Callbacks, such as cuFFT callbacks, are a relatively new feature of CUDA. They are made possible since the existence of separate compilation (-rdc true). Before that, nvcc would compile and link a CUDA unit (CUmodule) produced by just a single compile unit, so the compiler could know anything about the way a kernel is used. With the whole-program compilation mode, most probably all your function calls are inlined, and even if your functions take generic pointers to memory (you can't even specify __shared__/__device__/__constant__ on pointer argument) their address space could probably be inferred, and specialized opcodes for that specific address space could be emitted.

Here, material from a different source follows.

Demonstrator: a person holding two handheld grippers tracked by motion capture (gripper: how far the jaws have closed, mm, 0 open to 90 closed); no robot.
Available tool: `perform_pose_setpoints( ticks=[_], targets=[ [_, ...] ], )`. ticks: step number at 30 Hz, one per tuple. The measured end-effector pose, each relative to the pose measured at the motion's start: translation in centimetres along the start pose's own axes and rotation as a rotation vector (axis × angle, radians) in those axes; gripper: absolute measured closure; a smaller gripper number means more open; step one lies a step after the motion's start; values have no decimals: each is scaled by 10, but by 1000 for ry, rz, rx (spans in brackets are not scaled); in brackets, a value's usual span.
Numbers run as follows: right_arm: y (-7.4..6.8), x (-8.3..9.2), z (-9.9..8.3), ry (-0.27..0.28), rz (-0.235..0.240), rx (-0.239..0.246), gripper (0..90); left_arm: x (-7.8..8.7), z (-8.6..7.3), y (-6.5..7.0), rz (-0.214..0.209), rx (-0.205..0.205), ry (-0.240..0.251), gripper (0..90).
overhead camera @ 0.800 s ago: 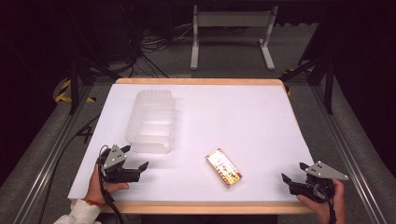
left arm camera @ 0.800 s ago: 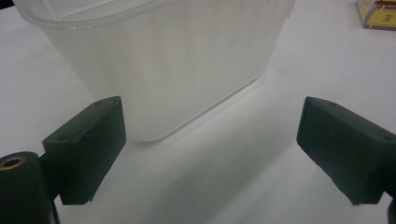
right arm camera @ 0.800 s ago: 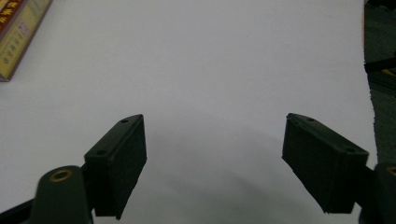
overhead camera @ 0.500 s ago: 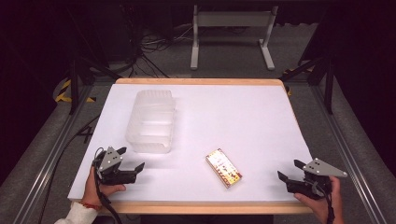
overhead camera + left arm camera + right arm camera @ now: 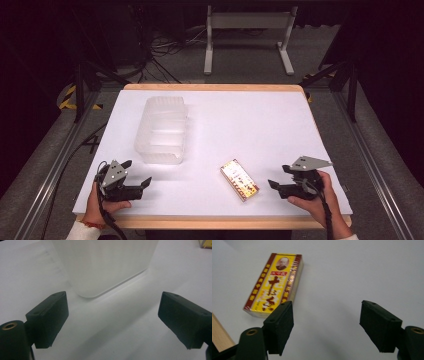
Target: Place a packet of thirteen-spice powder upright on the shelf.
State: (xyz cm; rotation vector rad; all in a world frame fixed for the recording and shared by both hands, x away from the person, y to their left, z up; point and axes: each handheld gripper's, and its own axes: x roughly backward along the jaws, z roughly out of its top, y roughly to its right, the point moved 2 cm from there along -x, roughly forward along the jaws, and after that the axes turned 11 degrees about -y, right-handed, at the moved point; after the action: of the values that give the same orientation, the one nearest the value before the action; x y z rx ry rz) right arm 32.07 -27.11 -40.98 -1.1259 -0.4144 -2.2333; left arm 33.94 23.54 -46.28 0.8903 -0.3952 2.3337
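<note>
A flat yellow and red box (image 5: 239, 180) with printed characters lies on the white table (image 5: 250, 125), near its front edge. My right gripper (image 5: 278, 176) is low over the table just right of the box, open, with nothing between its jaws. The right gripper view has the box (image 5: 274, 282) ahead and left of the open gripper (image 5: 325, 325), partly behind the left jaw. My left gripper (image 5: 138, 171) is open at the front left, just in front of a clear plastic container (image 5: 161, 130). In the left gripper view the container (image 5: 107, 262) stands ahead of the empty gripper (image 5: 112, 317).
The table has a wooden rim (image 5: 210, 222); its front edge (image 5: 219, 335) is close to my right gripper. Metal rails (image 5: 50, 165) run along both sides. A stand (image 5: 247, 35) and cables lie on the floor behind. A corner of the box (image 5: 206, 243) shows at the upper right.
My right gripper has moved left, closer to the yellow box. My left gripper has shifted slightly left and back toward the front edge. The box and container have not moved.
</note>
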Motion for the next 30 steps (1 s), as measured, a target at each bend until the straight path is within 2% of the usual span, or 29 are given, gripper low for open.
perform_pose_setpoints(
  ticks=[2, 3, 6, 10, 12, 15, 16, 19, 21, 23, 26, 30],
  targets=[
    [-9, -9, 13, -23, 14, 21, 277, 0, 0, 0, 1, -3, -1, 102],
    [-9, -9, 13, -23, 14, 21, 277, 0, 0, 0, 0, -7, -3, 102],
    [-22, -25, 33, -63, 49, 44, 277, 0, 0, 1, -2, -7, -2, 101],
    [-36, -44, 55, -114, 64, 49, 275, 0, 0, 1, -8, -4, 1, 101],
    [-43, -53, 66, -142, 97, 52, 262, 0, 0, 0, -12, -4, 2, 100],
    [-55, -66, 84, -184, 80, 88, 249, 0, 0, 0, -18, 1, 3, 99],
    [-57, -70, 89, -199, 87, 86, 246, 0, 0, 0, -19, 0, 3, 99],
    [-61, -84, 100, -247, 79, 88, 243, 0, 0, 1, -15, -4, 3, 99],
    [-63, -92, 105, -283, 52, 80, 233, 0, 0, 1, -18, -3, 3, 99],
    [-63, -95, 107, -293, 48, 74, 231, 0, -1, 1, -18, -3, 2, 98],
    [-59, -104, 111, -327, 30, 39, 224, -1, -1, 0, -18, -5, -4, 99],
    [-55, -115, 113, -379, 45, 13, 218, -1, -1, 1, -14, -15, -13, 99]
  ],
)
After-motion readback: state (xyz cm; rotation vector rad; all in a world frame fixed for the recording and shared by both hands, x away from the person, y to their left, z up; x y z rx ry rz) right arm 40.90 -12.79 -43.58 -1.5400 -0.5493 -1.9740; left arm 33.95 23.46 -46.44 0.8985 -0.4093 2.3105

With separate compilation, things get much harder. It is entirely possible that while compiling a kernel nvcc encounters a call to a function of which it knows nothing but the signature, so it actually has to emit a real call sequence. This has a number of consequences.

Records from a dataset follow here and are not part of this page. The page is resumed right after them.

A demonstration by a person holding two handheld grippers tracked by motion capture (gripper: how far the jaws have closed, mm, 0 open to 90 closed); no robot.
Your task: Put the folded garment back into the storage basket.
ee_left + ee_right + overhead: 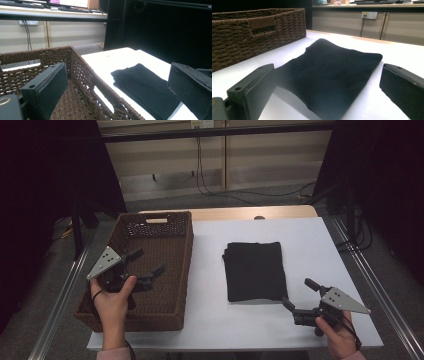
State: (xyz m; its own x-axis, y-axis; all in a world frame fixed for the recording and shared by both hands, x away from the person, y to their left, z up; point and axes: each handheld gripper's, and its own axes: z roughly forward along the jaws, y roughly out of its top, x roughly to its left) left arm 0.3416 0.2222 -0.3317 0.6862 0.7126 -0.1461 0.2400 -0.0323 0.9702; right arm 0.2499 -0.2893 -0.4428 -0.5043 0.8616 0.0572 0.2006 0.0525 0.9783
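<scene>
Left gripper (149,261) is over the woven basket (182,265), held in the person's left hand (112,302). Jaws spread wide, nothing between them. From above it looks clear of the basket floor and walls, but the high view is too dim and small there to rule out contact. In the left gripper view its jaws frame the basket's right wall (95,86), with the folded black cloth (146,87) beyond on the white table (117,60).

Right gripper (299,294) sits at the near right of the table (210,300), in the right hand (340,337). Jaws also wide apart, empty. One jaw tip is just beside the cloth's near right corner (255,270); the other points away to the right. Cannot tell whether that near tip touches the fabric. In the right gripper view the cloth (332,77) lies flat on the table directly ahead, between the two jaws but beyond them, not pinched.

Cloth: folded rectangle, flat, roughly mid-table, to the right of the basket and apart from it. Basket: left side of the table, brown wicker with a handle cutout (262,28) in its end wall, nothing visible inside apart from the left gripper above it.

Background: cables (202,175) hang down the wall behind the table.
</scene>
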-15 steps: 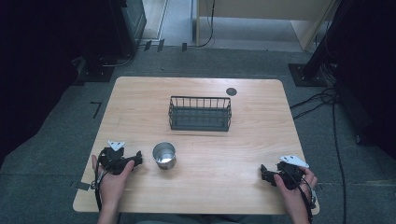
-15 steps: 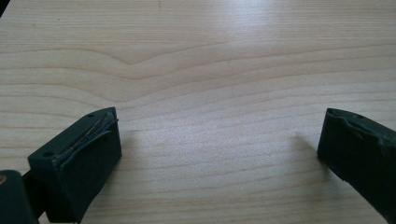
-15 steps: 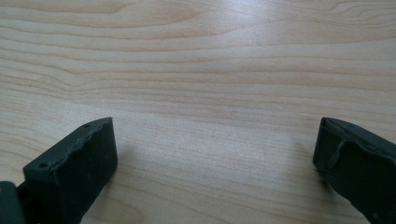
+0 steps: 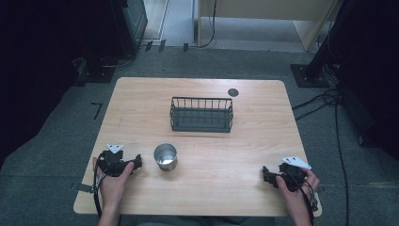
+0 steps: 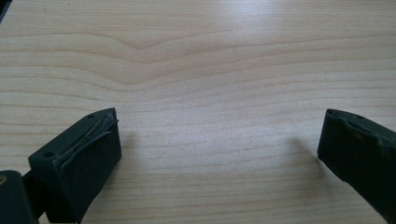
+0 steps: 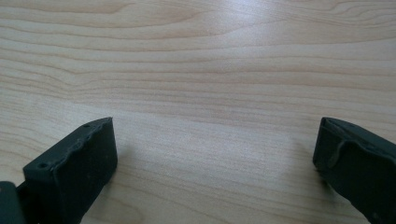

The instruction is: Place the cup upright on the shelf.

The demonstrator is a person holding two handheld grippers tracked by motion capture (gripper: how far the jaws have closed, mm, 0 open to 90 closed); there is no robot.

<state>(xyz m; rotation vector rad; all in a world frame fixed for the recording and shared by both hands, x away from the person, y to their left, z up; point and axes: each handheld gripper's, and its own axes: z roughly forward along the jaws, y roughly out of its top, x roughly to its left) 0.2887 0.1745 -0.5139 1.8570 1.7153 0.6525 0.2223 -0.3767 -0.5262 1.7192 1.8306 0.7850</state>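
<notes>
Resting on a pale wood table [image 4: 141,103] over grey floor [image 4: 56,141], the left gripper [image 4: 136,162] and right gripper [image 4: 266,175] both gape wide, empty. Cup [image 4: 165,157] sits near the left; basket [image 4: 202,114] mid-table.

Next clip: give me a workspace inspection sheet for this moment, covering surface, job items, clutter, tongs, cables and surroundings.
Surface: wooden table, bare grain; small dark round spot near the far edge.
Job's things: black wire basket at centre-far, looks empty; metal cup upright, nearer the left tongs.
Clutter: nothing seen.
Tongs: left tongs and right tongs open, resting low at the near corners, holding nothing.
Cables: black cables on the floor at right.
Surroundings: grey carpet, dark stands.
</notes>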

  1. An ABI for argument passing and register usage must be defined: such ABI must guarantee that the function may not use more than the least possible number of register used by any kernel. Of course, this number tends to be low (~20 it appears), so you very likely will have unavoidable spilling. I reported this to NVIDIA with a bug report, they acknowledged the issue but said that they don't have plans for a better solution.
  2. If a function takes a pointer, it's no longer possible to infer statically its address space, leading to the emission of less specialized memory access instructions. This is worsened by the fact that there is no way to make the compiler believe that a pointer belongs to some address space: you can't cast to (__shared__ mytype*) even if you really know you are handling __shared__ memory, because the __shared__ attribute will be ignored (and nvcc warns about it). However, see below for a silly workaround.
  3. Freestanding functions can declare static __shared__ storage, but then this extra __shared__ memory must be allocated even if the function is not used. If you have two callbacks with two different static __shared__ allocations and a kernel that calls only one of them, both the __shared__ buffers will be statically allocated. I have found however that nvcc is smart enough to avoid this if a kernel does not use callbacks at all.
Again, this is all due to separate compilation. In my experiments, I found that with whole-program compilation, if one uses callbacks, the compiler goes to the extent  of trying to resolve which callback exactly you pass to your kernels: if it manages to do it, then it  will create different clones of your kernels with the callbacks actually inlined, as normal function calls. The kernel clones will show up as hidden symbols with a complicated mangled name in cuobjdump. This interestingly is the first evidence I know of something that requires the tight integration of kernels and host code. In fact, I generally frowned upon the CUDA way as opposed to the OpenCL way of writing GPU code, because the difference between host and device code was somewhat hidden (and that causes in general a lot of confusion, especially to beginners trying to take the address of a __device__ variable), and it looked like this wasn't really needed.

To conclude, here is the "magic" function that serve as a cast to __shared__ memory.

  * This function takes a pointer and forces the compiler to believe  
  * that it resides in __shared__ space.  
 template<typename P> __device__ P* force_shared_ptr(P* assumed_shmem){  
     extern __shared__ char shmem[];  
     auto ptrdiff = (char*)assumed_shmem - shmem;  
     return (P*)(shmem + ptrdiff);  

It doesn't need explanation I suppose. Of course, behavior is undefined if your generic pointer is not actually a pointer to shared memory.